Le Conseil fédéral a toutefois deux autres possibilités. D'abord, lorsque l'Etat victime des détournements de fonds n'est pas en mesure de formuler une demande d'entraide (situation d'Etat «défaillant»), une nouvelle loi est prévue pour éviter que l'argent et les biens illicites disparaissent au profit des spollieurs.

C'est la «loi sur la restitution des valeurs patrimoniales d'origine illicite de personnes politiquement exposées». Petit problème: elle n'entrera en vigueur que le 1er février. Et le temps presse. Il reste donc la procédure utilisée dans les cas des présidents déchus Marcos (Philippines), Mobutu (ex-Zaïre) et Duvalier (Haïti). Il s'agit, pour le Conseil fédéral, de bloquer (temporairement) les avoirs en Suisse sur la base de l'article 184 de la Constitution («sauvegarde des intérêts du pays»).

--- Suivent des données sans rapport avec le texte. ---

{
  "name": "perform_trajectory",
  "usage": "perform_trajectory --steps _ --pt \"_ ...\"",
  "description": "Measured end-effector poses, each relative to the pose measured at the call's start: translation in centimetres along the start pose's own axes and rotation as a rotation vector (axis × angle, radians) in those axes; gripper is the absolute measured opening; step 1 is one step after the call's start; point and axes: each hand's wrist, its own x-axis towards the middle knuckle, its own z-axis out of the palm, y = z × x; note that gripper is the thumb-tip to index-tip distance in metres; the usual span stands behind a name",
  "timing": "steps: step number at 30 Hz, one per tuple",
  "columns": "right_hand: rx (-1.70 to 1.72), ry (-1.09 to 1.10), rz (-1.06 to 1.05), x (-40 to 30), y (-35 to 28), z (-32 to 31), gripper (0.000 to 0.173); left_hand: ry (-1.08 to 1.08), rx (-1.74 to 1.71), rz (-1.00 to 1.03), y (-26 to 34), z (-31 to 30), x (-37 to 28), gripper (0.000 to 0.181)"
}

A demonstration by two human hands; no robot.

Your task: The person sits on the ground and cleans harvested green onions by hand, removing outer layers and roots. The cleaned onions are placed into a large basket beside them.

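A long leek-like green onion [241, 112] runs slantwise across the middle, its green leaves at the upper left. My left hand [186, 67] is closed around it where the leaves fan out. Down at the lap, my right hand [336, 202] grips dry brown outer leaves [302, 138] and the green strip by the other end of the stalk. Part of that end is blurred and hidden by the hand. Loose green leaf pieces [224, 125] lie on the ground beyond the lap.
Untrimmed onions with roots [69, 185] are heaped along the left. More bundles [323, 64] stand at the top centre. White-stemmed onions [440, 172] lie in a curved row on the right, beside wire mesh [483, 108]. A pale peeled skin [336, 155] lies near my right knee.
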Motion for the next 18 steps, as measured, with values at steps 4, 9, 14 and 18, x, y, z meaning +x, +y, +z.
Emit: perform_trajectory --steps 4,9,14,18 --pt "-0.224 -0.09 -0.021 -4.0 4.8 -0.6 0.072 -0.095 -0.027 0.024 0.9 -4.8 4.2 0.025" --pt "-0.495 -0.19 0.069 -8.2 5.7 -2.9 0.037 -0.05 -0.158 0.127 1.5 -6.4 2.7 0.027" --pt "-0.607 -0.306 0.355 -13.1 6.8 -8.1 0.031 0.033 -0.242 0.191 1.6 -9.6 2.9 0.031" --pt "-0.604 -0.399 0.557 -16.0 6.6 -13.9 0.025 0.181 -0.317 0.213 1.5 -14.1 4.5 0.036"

Lundi, le DFAE a clairement évoqué la possibilité de ces deux démarches. On peut donc s'attendre à ce que le Conseil fédéral prenne une décision aujourd'hui, lors de sa séance hebdomadaire.

Hier encore, la commission de politique extérieure du Conseil des Etats avait ajouté la question tunisienne à son ordre du jour.

Elle attend du Conseil fédéral «qu'il prenne, à titre préventif, les mesures de précaution qui s'imposent, de façon à pouvoir procéder en toute sérénité aux clarifications nécessaires concernant les titulaires légitimes des éventuelles valeurs patrimoniales déposées en Suisse». Une manière très protocolaire de dire: il faut bloquer ces avoirs à temps. /FNU

Application attendue

ÉDITORAL - PAR FRANÇOIS NUSSBAUM

La Suisse peut se vanter d'avoir l'arsenal législatif le plus complet et le plus cohérent en matière de lutte contre l'argent sale. Jusqu'à la toute nouvelle loi sur la restitution aux pays spoliés de l'argent détourné, qui intervient lorsque les autres lois sont inopérantes (si un pays n'est plus en état de suivre la voie de l'entraide classique). Mais, au moins dans les grandes affaires concernant des dictateurs déchus, c'est sous la pression que les décisions politiques sont prises, au plan politique.

La Suisse a restitué jusqu'ici 1,7 milliard de francs à des pays victimes de potentats profiteurs: aucun autre Etat n'en a fait autant. Dans la liste figure le cas du président Abacha, avec 800 millions de dollars rendus au Nigeria. La Banque mondiale admet que la moitié des fonds rendus aux populations volées proviennent de Suisse.

Les avoirs de l'ex-président Duvalier sont d'ailleurs toujours bloqués, jusqu'à l'entrée en vigueur de la nouvelle loi, au 1er février. Ceci grâce au «blocage constitutionnel» exercé par le Conseil fédéral en cas de nécessité. C'est peut-être la même procédure qui sera utilisée à l'encontre du clan de l'ex-président tunisien Ben Ali. Mais deux questions subsistent. D'abord, comment parvient-on, du jour au lendemain, à la conviction que «l'accroissement exorbitant du patrimoine» d'un potentat ne peut qu'être «présumé d'origine illicite»? Ensuite, s'il y a des valeurs à bloquer en Suisse, c'est qu'elles y sont entrées, malgré la vigilance des établissements bancaires helvétiques soumis à la loi sur le blanchiment. Une vigilance abusée durant les 23 ans de règne de Ben Ali?